2014 was a year of both transition and growth for Adzerk. Let’s talk about some quick numbers.
In 2014, we grew our monthly recurring revenue by 103 percent.
April 2014 was Adzerk's first profitable month, and we've been profitable every month since.
On December 17th, we set our one-day ad serving record with 1.04 billion impressions in 24 hours. (By comparison, we served just under that amount in the entire month of June 2012.) We served over 28 billion impressions in the month of December, more than doubling what we did in December 2013.
We grew our enterprise customers by 161 percent from January to December. We also added six new employees, so that by December, half of our Adzerkers had been hired in the past calendar year.
So without a doubt, we can say that 2014 was a huge, unprecedented success for Adzerk.
How we did it
We started 2014 knowing that Adzerk was ripe for a transition, and this would be the year we'd make it happen. As soon as we returned from our winter holiday, we scheduled a few epic planning sessions to discuss what we needed to start doing, keep doing, and stop doing. Four big themes (we used the Bold Steps methodology) emerged from those meetings:
Simplify the Product
We eliminated entire features sets that were no longer a fit for the customers we wanted to work with, which included Network Tools and the Marketplace. We also started removing features that weren’t being used by our customers, and looked for ways to simplify the features and use cases that were used by our customers.
Our happiest and fastest growing customers were all under enterprise contracts, and we needed to focus our attention on others like them: innovative publishers doing exciting stuff with their advertising. In 2012, we launched the adOS Marketplace, which was intended to connect publishers with ad buyers and ad tech providers. To get enough traffic to make the Marketplace work, we used a self-serve model and made Adzerk free to use for up to 100 million impressions per month.
But for several reasons, the Marketplace never panned out like we hoped. Free users didn’t convert to paid accounts, buyers struggled to provide valuable ads for their traffic, and ad tech providers weren't seeing value from the trickle of users who signed up from their services. By contrast, enterprise customers were using Adzerk to scale and grow their ad operations, building new products with our APIs and beefing up their ad sales efforts. Maintaining the Marketplace now came at the expense of helping our enterprise customers become even greater.
Not only did we need to end the self-serve program (which we did in January), we were faced with the logistical challenge of shutting down hundreds of free and paid accounts and letting those users smoothly migrate off Adzerk.
Focus on Extensibility
The powerful APIs were Adzerk's biggest differentiator, but we hadn't fully embraced its potential from a product or marketing standpoint. For instance, we launched a querying language called Zerkel in 2013, which lets publishers target ads to customer segments using data from their own databases. We later added support for Zerkel in the APIs, and for the first time, we could truly call ourselves an ad infrastructure company. It was a giant leap forward for Adzerk's tech, but it was a secret weapon because we weren't talking much about it!
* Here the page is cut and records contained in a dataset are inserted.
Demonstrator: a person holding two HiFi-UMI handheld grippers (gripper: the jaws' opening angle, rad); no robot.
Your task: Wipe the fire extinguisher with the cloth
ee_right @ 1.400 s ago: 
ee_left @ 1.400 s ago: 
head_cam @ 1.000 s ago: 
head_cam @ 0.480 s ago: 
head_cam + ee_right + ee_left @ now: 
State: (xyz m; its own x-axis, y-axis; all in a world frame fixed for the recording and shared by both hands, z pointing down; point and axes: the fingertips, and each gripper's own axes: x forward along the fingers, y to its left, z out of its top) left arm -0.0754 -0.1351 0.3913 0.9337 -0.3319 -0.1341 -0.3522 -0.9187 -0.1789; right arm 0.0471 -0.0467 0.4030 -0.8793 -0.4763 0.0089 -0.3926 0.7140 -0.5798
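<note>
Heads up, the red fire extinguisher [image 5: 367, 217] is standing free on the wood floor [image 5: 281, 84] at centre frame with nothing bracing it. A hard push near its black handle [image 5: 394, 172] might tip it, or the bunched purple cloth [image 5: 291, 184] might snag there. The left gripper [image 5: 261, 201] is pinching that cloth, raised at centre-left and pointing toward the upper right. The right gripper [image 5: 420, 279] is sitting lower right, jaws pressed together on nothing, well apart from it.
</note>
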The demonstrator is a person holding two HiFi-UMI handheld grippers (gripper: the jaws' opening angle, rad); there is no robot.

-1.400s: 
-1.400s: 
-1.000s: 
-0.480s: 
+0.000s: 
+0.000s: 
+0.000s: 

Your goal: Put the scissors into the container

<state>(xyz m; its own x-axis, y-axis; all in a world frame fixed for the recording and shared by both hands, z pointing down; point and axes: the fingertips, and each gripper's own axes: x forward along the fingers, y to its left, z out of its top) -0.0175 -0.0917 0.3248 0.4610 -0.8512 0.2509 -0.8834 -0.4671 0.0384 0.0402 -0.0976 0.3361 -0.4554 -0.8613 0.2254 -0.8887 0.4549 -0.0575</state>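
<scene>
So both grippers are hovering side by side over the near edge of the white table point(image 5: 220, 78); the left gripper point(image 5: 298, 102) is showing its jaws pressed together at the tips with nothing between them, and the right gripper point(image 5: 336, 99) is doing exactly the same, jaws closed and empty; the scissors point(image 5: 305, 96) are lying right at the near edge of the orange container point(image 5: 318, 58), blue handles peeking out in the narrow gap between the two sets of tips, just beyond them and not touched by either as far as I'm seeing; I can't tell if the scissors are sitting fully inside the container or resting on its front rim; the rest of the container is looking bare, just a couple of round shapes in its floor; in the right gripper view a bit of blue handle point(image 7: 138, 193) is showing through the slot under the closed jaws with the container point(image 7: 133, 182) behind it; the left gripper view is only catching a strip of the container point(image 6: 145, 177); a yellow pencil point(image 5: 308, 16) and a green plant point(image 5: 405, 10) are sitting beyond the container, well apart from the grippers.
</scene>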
Redefining ourselves as an API company meant moving the APIs to the forefront of our consciousness, changing the way we prioritized development tasks and how we presented Adzerk to prospective customers.
Scale the Company
It was time to grow the team, but we had to become more process-oriented first. This meant organizing our cumulative knowledge about the platform into a Github wiki, and questioning our assumptions about how we operated: what meetings did we really need? Which metrics were most relevant for us? What activities were allowing us to grow, and what were we doing because it seemed right at the time? We needed more Adzerkers on board, but we weren't going to hire unless we knew we were hiring for the right reasons.
After finalizing our Bold Steps (following several rounds of intense discussion from the whole team), we used them to set our goals for the year. Each quarter we returned to them to examine our progress. The steps weren't just good ideas or guiding principles, but they acted as the foundations for our day to day activities.
Our development tasks included removing old features while replicating existing features in the API. Just as we planned, we sunsetted the Marketplace and ended the free self-serve program in the late summer. And when we revamped our website in the middle of the year, we designed it with all four steps in mind.
Success is more a process than anything, and we have even bigger plans for 2015. We formed a team book club in the final months of 2014, and everyone at Adzerk read Jim Collins' Good to Great. Based on his research of high-growth, high-value companies, Collins created a concept called the Flywheel Effect: when everyone in an organization pushes in a consistent direction, their efforts build momentum and create a force that is very difficult to stop.
That's how we're turning the gains of our transition year into our growth in 2015: we're continuing in the direction that worked and using our own momentum to our advantage. We're growing to 15+ employees in Q1, and have four current job openings. Let's keep at it and see what happens.